*What this task involves*: An exact repetition of the data is required; no picture should appear in it.

*Information supplied*:
**********
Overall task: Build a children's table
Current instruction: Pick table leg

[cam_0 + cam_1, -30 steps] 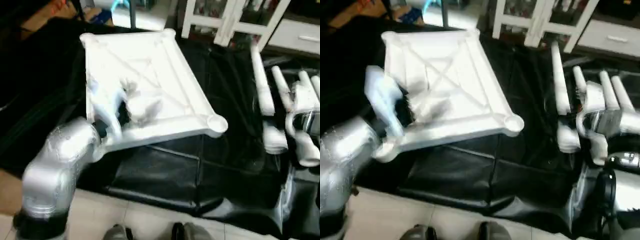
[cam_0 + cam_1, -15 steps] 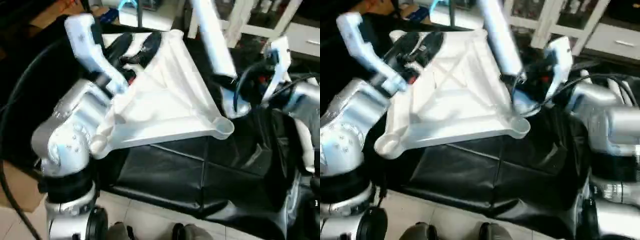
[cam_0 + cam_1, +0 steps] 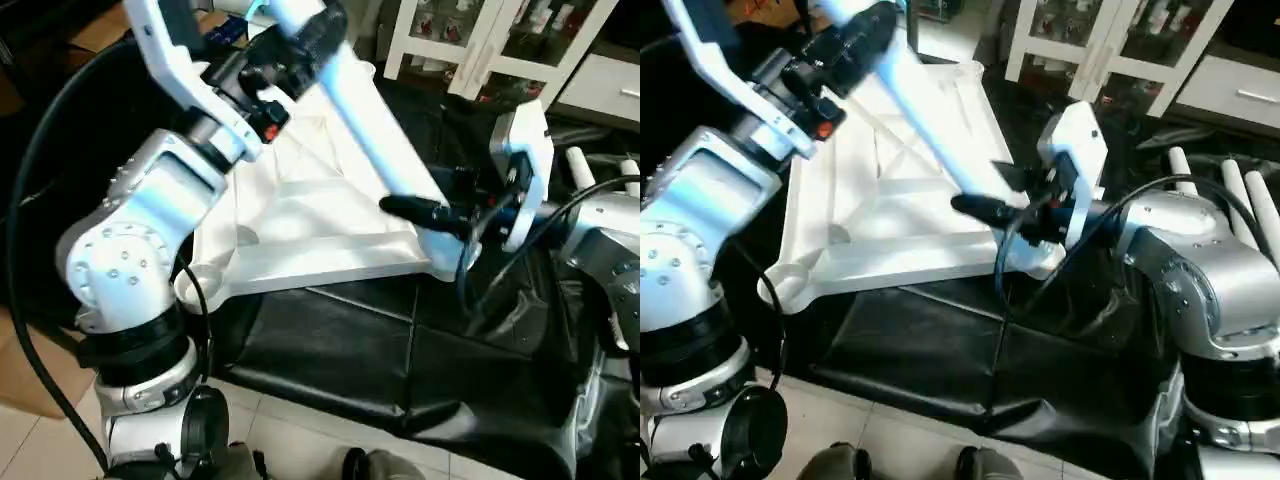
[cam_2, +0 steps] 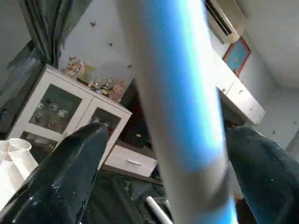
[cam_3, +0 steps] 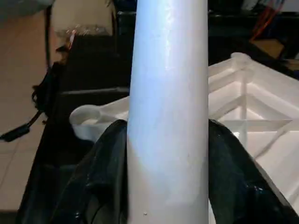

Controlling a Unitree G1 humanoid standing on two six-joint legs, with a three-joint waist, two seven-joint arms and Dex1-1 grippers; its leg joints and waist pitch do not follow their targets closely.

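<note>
Leg, long white cylindrical plastic tube (image 3: 372, 130), runs diagonally mid-frame over your upturned white ribbed tabletop (image 3: 300, 225): right gripper (image 5: 168, 182) clamps its lower end, left gripper (image 4: 154, 158) straddles the top unclamped, likely steadying alignment toward a corner socket.

the right end effector (image 3: 985, 195) has carried a tube leg (image 3: 365, 140) over the ribbed underside; the left end effector (image 3: 300, 45) now brackets its upper end.
</note>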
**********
*Task output*:
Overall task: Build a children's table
Current instruction: Pick table leg

[cam_0 + cam_1, -30 steps] 
[cam_0 + cam_1, -15 steps] 
[cam_0 + cam_1, +0 steps] 
[cam_2, +0 steps] 
[cam_3, +0 steps] 

Controlling a Unitree G1 humanoid standing on two six-joint legs, with a three-joint waist, two seven-joint arms and Dex1-1 grippers; its leg joints and waist pitch do not follow their targets closely.

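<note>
Leg, long white cylindrical plastic tube (image 3: 372, 130), runs diagonally mid-frame over your upturned white ribbed tabletop (image 3: 300, 225): right gripper (image 5: 168, 182) clamps its lower end, left gripper (image 4: 154, 158) straddles the top unclamped, likely steadying alignment toward a corner socket.

the right end effector (image 3: 985, 195) has carried a tube leg (image 3: 365, 140) over the ribbed underside; the left end effector (image 3: 300, 45) now brackets its upper end.
</note>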

The answer has been given in full.